Spectrum Culture is doing a 100 Best Songs of the ’90s list. Here’s my blurb for Pumpkins’ “Mayonaise”.

That the Pumpkins struggled under the pressure to follow up Gish—addiction, a breakup, writer’s block, suicidal thoughts—is well-documented. That Billy Corgan and company rose to the challenge(s) with Siamese Dream is unquestioned. That Dream contains some of the band’s finest performances and some of Corgan’s best songwriting is canon.

And, of course, this includes “Mayonaise,” of which Rolling Stone declared, “In some ways, it’s the ultimate Smashing Pumpkins song.” Readers agreed by naming it the band’s greatest song in a 2012 poll, beating out “1979,” “Cherub Rock” and “Soma.”

The question, then, regarding its greatness isn’t what or where but why: Why is it so revered by fans and critics alike? Beyond the obvious answer of being a near-perfect composition, it’s rather simple: “Mayonaise” is vague.
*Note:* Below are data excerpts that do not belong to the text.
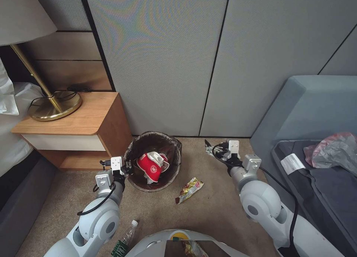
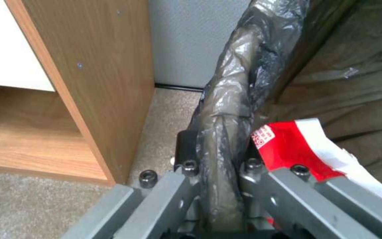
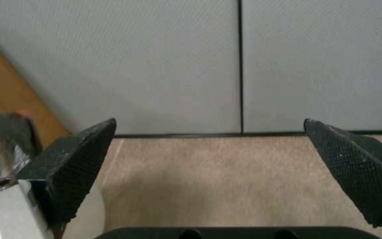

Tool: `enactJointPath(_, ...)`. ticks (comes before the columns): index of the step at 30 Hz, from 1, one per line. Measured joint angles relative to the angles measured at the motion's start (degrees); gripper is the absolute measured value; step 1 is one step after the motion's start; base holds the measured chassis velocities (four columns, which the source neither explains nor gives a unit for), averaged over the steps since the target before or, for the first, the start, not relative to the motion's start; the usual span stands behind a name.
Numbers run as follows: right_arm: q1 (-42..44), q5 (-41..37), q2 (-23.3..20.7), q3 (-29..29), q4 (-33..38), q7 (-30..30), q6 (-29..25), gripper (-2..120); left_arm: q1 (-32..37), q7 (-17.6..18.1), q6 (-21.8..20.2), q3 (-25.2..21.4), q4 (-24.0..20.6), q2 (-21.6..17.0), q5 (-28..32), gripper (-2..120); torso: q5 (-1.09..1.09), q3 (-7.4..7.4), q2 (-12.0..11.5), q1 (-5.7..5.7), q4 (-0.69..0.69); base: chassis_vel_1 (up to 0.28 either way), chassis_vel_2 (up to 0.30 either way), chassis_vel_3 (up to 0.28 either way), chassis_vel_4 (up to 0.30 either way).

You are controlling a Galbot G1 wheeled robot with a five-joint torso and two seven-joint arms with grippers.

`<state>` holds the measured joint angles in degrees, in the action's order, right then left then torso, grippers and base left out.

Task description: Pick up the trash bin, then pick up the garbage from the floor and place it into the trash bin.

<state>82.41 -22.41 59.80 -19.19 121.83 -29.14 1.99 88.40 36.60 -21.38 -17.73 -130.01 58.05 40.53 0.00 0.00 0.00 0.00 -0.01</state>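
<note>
The left gripper [image 2: 215,172] is clamped on the near-left rim of the trash bin [image 1: 153,161], one finger outside the wall and one inside, pinching the dark bag liner [image 2: 239,79] folded over the rim. The bin stands on the carpet just right of the wooden nightstand [image 1: 80,132], at about 12 o'clock from the robot base. A crushed red-and-white paper cup [image 1: 150,167] lies inside it, pressed close to the inner finger.

For the lift, judged from this grip: raise the bin straight up and keep the rim level, since a one-sided pinch will tend to let the far side sag. The liner is slippery film; hold the rim itself, not the plastic alone. Keep clear of the nightstand side panel just beside the gripper.

Litter on the floor: a plastic bottle [image 1: 125,239] at about 9 o'clock, close to the base, and a yellow snack wrapper [image 1: 190,189] at about 1 o'clock, just right of the bin.

The right gripper [image 3: 209,146] hangs empty at about 2 o'clock, jaws spread wide above bare carpet near the wall.

Surface: short beige carpet [image 1: 208,216]. Room: a brass lamp [image 1: 52,100] on the nightstand, grey wall panels [image 1: 167,63] behind, a blue-grey sofa [image 1: 308,108] at right.
</note>
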Motion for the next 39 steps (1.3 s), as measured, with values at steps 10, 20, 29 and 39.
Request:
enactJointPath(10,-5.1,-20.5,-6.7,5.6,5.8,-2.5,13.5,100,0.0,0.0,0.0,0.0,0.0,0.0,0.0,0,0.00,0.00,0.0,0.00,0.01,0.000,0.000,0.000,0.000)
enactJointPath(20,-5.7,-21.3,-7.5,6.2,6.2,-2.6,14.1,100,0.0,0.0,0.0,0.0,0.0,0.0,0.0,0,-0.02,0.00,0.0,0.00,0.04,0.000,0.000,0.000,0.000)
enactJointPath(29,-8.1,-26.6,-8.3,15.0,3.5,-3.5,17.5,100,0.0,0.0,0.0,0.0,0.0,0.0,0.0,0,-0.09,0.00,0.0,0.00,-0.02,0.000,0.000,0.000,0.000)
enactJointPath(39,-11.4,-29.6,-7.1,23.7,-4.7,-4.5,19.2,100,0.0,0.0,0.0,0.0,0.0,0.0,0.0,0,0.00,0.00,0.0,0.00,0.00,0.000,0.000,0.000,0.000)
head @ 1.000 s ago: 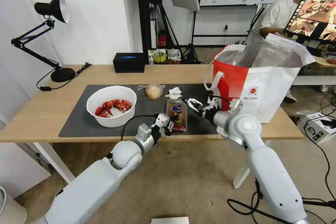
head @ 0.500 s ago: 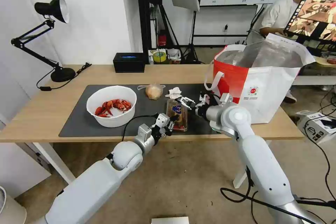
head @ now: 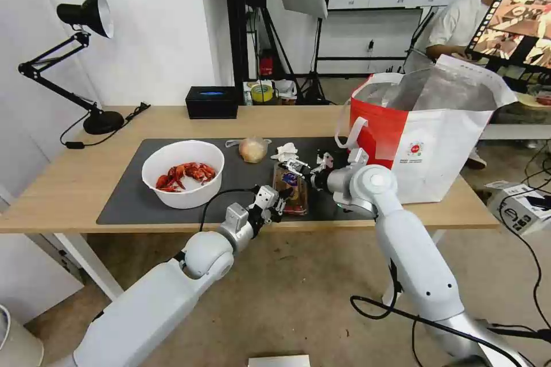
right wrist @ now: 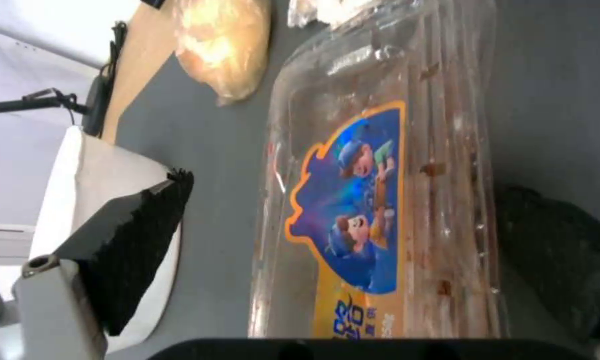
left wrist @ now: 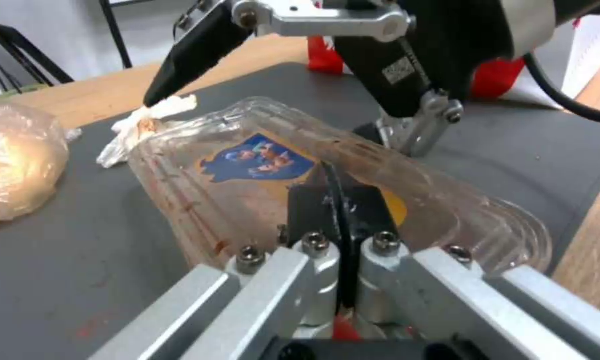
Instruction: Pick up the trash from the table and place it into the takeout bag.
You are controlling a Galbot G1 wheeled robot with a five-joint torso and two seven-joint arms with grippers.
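I see right gripper (head: 295,167), jaws spread, over tray (head: 290,186); left gripper (head: 276,202), jaws pressed together, at tray's 7 o'clock.

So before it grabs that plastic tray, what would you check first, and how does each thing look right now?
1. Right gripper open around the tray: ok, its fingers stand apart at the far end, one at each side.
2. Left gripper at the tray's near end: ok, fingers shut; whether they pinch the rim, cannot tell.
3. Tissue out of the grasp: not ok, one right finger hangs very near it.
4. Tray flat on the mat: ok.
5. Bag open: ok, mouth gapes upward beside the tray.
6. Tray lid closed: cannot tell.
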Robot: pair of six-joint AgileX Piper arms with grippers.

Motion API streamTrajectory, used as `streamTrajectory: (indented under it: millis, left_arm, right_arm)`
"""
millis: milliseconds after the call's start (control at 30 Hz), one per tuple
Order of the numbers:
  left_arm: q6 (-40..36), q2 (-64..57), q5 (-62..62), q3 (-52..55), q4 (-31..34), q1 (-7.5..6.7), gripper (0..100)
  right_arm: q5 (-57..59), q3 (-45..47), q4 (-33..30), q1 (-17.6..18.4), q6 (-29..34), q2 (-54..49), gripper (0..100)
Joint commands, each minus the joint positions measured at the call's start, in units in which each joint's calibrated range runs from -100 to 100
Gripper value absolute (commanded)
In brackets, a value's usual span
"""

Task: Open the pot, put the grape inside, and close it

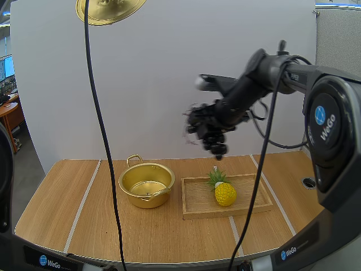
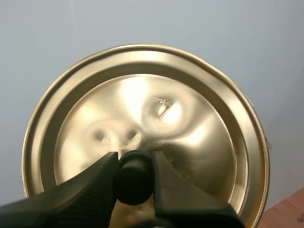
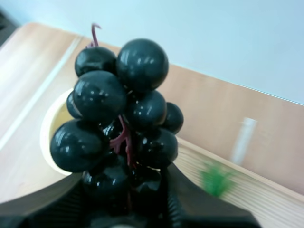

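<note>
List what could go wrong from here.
1. The right gripper pinches the grapes at one end of the bunch only; they might slip out.
2. The grapes seem not yet over the pot; an early release could land them on the wooden tray beside the pineapple.
3. The left gripper holds the lid high up by its small knob alone; it may tilt or drop.

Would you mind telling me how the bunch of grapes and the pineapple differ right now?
The bunch of grapes is dark, nearly black round berries; the pineapple is yellow with a green crown. The bunch of grapes is held in the air, pinched by the right gripper; the pineapple rests on the wooden tray with no gripper on it. Both are outside the open pot.
</note>
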Motion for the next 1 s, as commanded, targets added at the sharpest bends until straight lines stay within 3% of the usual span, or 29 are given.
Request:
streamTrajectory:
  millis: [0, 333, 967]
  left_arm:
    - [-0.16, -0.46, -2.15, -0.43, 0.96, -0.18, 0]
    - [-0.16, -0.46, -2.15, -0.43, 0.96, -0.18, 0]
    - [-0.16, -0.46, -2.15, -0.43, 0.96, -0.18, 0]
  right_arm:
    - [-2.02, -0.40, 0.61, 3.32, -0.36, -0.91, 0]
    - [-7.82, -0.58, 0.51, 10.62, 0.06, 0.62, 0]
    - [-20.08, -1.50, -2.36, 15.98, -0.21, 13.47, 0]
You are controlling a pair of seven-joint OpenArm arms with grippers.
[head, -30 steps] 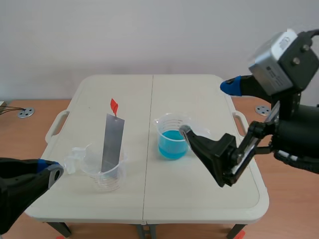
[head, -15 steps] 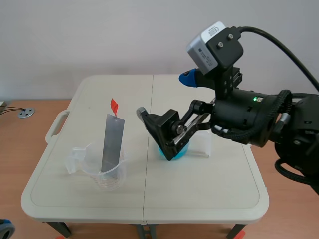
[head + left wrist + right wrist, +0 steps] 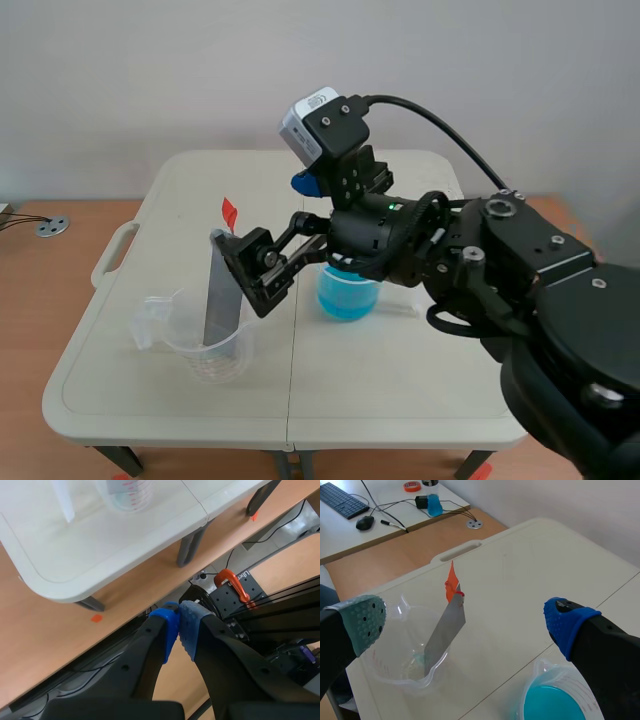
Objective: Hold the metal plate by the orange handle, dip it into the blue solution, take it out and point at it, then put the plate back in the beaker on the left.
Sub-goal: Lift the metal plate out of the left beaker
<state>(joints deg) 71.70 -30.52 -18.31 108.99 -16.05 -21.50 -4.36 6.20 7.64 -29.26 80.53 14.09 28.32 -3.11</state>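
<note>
The metal plate [image 3: 225, 285] leans upright in the clear beaker [image 3: 205, 348] on the left of the table, with its orange handle [image 3: 229, 212] at the top. The beaker of blue solution [image 3: 347, 291] stands near the table's middle. My right gripper [image 3: 262, 212] is open, and the handle sits between its spread fingers without touching them. In the right wrist view the orange handle [image 3: 451, 582] and plate [image 3: 445, 632] lie between the pads of my right gripper [image 3: 465, 622], with the blue solution [image 3: 555, 705] under the right finger. My left gripper [image 3: 179, 629] is shut on nothing, low beside the table's front edge, out of the scene view.
The white folding table [image 3: 400, 385] has a seam down its middle. The right arm's bulk hangs over the table's right half. A desk with a keyboard [image 3: 342, 500], cables and a tape roll stands beyond the table. Stand hardware and an orange clamp [image 3: 231, 580] sit below the left gripper.
The right arm has swung left across the table, from beside the blue beaker to the plate's handle, its gripper still open. The left gripper has dropped out of the scene view.
</note>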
Its discussion of struggling to understand one’s own identity is clear enough, but exactly why the struggle is happening—that’s the song’s key. In that unexplained space, the listener is free to insert whatever troubles s/he is going through, making Corgan’s lyrics that much more accessible. In other words, less is more. To wit, this is expressed in four words: “Words defy the plans.” As standalone lyrics, “Mayonaise” is brilliant because it’s both precisely opaque and opaquely precise.

Having beautiful music as accompaniment always helps, though. The soothing guitar melody bookending the song and the warm blanket of multi-tracked riffing throughout is premier comfort food. Even the moody, insecure solo—perhaps representing the song’s (and band’s) inner turmoil—is quickly silenced by gentle acoustic strumming as if to say, “It’s gonna be OK,” with a friendly pat on the shoulder.

Besides being the album’s crown jewel, “Mayonaise” is Siamese Dream’s purest distillation: six minutes of naval-gazing with tangents through self-doubt, anxiety and hard-earned confidence. Corgan wrote abstractly about inner conflict, but it’s clear he was talking to himself as much as anyone else. “And I fail/ But when I can, I will,” he assures himself (and us). “Try to understand/ That when I can, I will”. The Smashing Pumpkins may have written better songs, but they never wrote a more relatable one.